Volatility on both sides of the Atlantic has upset the world's markets for weeks. He said that despite such progressive steps as theGerman parliament passing an expansion of the European bailout fund, the European Financial Stability Facility (EFSF), more must be done in Europe, and quickly.
"What we need to see over the next few days is stabilization of the sovereign debt and bank situation," he said, as well as an agreement to pay 8 billion euros in the next financing tranche to Greece so it can avoid default. There must also be "some movement toward clarity" as to where Europe wants to be in five years.
He blamed the unstable U.S. economic situation on federal policymakers responsible for housing, credit, public finance and infrastructure issues who have done nothing, leaving the Federal Reserve to act.
These agencies "have been asleep at the wheel" and must "wake up and get their act together. You can’t have the Fed do everything. The Fed is not in a position to deliver outcomes."
In the meantime, U.S. multinationals sit on the sidelines, he said.
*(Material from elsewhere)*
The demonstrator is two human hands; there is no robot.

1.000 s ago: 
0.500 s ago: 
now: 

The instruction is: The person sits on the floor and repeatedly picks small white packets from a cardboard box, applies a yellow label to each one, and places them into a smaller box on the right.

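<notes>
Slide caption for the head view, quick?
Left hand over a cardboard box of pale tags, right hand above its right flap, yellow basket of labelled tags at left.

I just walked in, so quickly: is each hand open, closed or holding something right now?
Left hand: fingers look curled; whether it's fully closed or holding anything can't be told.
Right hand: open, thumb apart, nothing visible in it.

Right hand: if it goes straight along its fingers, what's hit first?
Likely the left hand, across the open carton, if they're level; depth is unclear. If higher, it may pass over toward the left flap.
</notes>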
In the U.S., unlike Europe, "you have a set of healthy balance sheets. The multinationals are very healthy. The problem is these healthy balance sheets are not engaging. They are waiting. As long as they wait... markets remain under pressure and, unfortunately, unemployment is going to stay unacceptably high."
He added, "I don’t blame them for waiting...I blame the policymakers for not realizing how severe the situation is here and especially how severe it is in Europe. They've been too slow to respond to these historic changes."